День выдался необычно хороший. Однако когда Розниекс отворил дверь вокзала, его поразил контраст. В зале ожидания было неуютно. Тусклый свет белесых трубок освещал коричневые, ободранные, испещренные надписями скамьи вдоль серых, давно некрашенных стен. На скамьях тут и там сидело несколько человек. С противоположной стены, как громадные дымчатые очки, смотрели два окошка касс с задвинутыми матовыми стеклами. Большинство ожидавших поезда пассажиров с большей охотой оставались на перроне или сидели на скамьях в скверике.

Розниекс выпустил дверь, и она с грохотом захлопнулась. Сидевшие вздрогнули.

— Вызванные явились? — спросил следователь у участкового инспектора Карклса, стоявшего, скрестив ноги и опершись на подоконник, возле кассы. Он был одет в черную кожаную куртку и такие же брюки, словно собирался участвовать в мотокроссе. — Товарищи, наша задача — как можно точнее вспомнить все, что происходило в тот вечер!

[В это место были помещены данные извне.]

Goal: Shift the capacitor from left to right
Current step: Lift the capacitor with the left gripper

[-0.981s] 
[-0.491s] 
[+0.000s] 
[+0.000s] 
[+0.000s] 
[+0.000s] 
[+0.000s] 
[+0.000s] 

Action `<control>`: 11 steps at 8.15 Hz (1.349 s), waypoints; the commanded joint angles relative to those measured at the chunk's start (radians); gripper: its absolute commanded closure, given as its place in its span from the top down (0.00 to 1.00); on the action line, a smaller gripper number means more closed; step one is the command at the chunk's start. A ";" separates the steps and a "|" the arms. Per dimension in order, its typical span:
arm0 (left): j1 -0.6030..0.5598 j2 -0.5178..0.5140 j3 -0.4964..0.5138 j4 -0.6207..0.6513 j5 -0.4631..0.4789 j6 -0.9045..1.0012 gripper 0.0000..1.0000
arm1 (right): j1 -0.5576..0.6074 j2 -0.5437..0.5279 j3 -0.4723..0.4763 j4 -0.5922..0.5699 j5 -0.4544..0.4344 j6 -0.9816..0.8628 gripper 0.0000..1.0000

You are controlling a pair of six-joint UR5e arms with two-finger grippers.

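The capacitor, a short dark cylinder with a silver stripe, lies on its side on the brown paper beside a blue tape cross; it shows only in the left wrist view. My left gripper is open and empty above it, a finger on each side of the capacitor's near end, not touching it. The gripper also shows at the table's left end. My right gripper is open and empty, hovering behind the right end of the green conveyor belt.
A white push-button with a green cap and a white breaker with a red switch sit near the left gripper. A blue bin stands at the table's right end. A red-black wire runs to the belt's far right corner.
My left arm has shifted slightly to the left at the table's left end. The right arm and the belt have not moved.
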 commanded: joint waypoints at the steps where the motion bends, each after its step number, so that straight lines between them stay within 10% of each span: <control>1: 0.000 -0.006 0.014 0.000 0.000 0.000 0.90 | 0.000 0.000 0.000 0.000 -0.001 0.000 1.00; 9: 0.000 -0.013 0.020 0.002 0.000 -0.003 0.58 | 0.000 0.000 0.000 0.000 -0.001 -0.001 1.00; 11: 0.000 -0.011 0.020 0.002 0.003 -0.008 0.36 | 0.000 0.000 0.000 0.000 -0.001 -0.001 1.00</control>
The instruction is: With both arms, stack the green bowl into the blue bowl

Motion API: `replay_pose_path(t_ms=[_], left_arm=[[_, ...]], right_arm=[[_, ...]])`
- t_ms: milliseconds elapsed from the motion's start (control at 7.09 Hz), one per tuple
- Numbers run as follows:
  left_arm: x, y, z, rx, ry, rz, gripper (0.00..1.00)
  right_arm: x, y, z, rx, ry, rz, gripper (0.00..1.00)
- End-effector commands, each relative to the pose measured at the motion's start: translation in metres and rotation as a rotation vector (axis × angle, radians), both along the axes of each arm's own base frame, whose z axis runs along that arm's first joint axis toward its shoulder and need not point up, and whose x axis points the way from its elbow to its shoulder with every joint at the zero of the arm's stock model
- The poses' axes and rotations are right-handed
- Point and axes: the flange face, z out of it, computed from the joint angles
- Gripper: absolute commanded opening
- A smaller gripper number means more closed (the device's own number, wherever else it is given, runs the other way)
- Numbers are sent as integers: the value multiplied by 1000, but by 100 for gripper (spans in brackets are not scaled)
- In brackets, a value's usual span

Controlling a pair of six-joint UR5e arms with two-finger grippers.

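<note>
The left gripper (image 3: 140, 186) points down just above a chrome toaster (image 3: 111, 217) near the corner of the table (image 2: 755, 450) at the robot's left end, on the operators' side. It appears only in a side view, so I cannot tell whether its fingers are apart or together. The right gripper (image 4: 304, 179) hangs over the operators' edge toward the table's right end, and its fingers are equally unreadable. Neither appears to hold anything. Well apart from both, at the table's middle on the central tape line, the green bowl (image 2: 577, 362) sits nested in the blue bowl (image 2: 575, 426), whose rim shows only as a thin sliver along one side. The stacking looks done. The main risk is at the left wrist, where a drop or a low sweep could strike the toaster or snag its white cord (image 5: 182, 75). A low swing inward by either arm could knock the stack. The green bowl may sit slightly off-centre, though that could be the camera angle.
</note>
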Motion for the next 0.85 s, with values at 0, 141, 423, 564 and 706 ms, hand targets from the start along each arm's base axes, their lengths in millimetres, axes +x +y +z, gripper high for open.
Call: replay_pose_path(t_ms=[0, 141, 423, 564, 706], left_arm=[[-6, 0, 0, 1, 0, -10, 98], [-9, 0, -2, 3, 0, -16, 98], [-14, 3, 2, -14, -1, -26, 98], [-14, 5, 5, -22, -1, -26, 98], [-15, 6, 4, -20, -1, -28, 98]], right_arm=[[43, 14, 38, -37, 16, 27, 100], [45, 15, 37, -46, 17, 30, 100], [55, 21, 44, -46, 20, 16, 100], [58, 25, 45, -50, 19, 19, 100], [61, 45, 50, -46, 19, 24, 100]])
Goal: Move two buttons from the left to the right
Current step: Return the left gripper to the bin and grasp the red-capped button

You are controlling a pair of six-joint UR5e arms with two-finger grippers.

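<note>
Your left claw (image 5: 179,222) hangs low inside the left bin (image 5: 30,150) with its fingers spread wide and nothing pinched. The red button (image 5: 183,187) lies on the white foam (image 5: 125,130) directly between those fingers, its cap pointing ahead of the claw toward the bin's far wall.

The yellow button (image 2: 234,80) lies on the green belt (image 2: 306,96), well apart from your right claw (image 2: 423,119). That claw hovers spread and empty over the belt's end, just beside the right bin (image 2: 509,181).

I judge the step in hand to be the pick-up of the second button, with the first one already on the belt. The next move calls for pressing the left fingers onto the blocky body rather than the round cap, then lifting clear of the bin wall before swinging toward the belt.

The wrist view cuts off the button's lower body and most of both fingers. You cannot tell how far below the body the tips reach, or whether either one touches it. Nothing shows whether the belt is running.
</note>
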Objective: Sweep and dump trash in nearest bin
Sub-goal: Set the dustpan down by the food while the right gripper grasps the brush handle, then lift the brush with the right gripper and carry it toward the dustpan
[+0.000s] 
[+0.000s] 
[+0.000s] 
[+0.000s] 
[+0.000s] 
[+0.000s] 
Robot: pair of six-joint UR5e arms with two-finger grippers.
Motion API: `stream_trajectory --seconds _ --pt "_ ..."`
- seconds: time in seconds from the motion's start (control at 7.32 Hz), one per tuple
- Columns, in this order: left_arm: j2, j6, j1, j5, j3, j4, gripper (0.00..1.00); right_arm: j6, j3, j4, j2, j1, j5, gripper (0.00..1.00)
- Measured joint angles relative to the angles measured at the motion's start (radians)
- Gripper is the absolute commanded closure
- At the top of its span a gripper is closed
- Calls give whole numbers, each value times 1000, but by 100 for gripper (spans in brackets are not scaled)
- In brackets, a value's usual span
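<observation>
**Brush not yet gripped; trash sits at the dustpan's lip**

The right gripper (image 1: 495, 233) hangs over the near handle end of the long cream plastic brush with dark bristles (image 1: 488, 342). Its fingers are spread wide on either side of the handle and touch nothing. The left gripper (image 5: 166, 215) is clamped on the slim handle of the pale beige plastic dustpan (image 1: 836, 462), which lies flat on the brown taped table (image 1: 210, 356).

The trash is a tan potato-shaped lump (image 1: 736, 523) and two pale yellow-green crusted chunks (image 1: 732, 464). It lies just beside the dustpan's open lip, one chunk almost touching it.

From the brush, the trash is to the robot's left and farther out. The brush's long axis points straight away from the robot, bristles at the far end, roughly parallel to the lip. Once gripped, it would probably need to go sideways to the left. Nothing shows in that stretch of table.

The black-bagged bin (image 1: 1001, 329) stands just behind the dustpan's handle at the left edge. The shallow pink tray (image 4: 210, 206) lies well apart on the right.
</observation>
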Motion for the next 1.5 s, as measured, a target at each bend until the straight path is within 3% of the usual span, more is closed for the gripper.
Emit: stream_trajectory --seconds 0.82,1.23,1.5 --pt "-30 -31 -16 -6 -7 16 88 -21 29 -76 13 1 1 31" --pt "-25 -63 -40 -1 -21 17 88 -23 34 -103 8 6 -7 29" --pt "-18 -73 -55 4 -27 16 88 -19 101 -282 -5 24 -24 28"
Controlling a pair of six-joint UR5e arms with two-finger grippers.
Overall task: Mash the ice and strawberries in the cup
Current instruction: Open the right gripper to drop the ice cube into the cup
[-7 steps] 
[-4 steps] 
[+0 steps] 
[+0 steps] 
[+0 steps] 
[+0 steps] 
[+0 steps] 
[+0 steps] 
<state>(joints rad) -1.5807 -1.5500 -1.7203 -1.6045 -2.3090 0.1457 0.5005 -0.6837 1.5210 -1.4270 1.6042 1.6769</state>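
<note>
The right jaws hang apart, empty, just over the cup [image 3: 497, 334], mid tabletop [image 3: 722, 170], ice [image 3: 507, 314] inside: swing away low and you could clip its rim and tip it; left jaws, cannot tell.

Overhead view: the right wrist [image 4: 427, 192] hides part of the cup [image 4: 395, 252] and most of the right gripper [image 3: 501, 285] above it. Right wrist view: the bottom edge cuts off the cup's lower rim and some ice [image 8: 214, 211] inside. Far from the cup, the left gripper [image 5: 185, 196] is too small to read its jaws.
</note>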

Высокая женщина с невыразительным лицом, таким, какие потом бывает очень трудно восстановить в памяти, одетая в пальто из коричневой искусственной кожи, шевельнулась, собираясь встать.

— Видите ли, — неуверенно сказала она, — мы с ней ехали в одном вагоне. Я уже тогда почему-то обратила внимание на несчастную. Но обо всем этом я уже рассказывала товарищу Стабиньшу… — она умолкла, вопросительно глядя на Розниекса.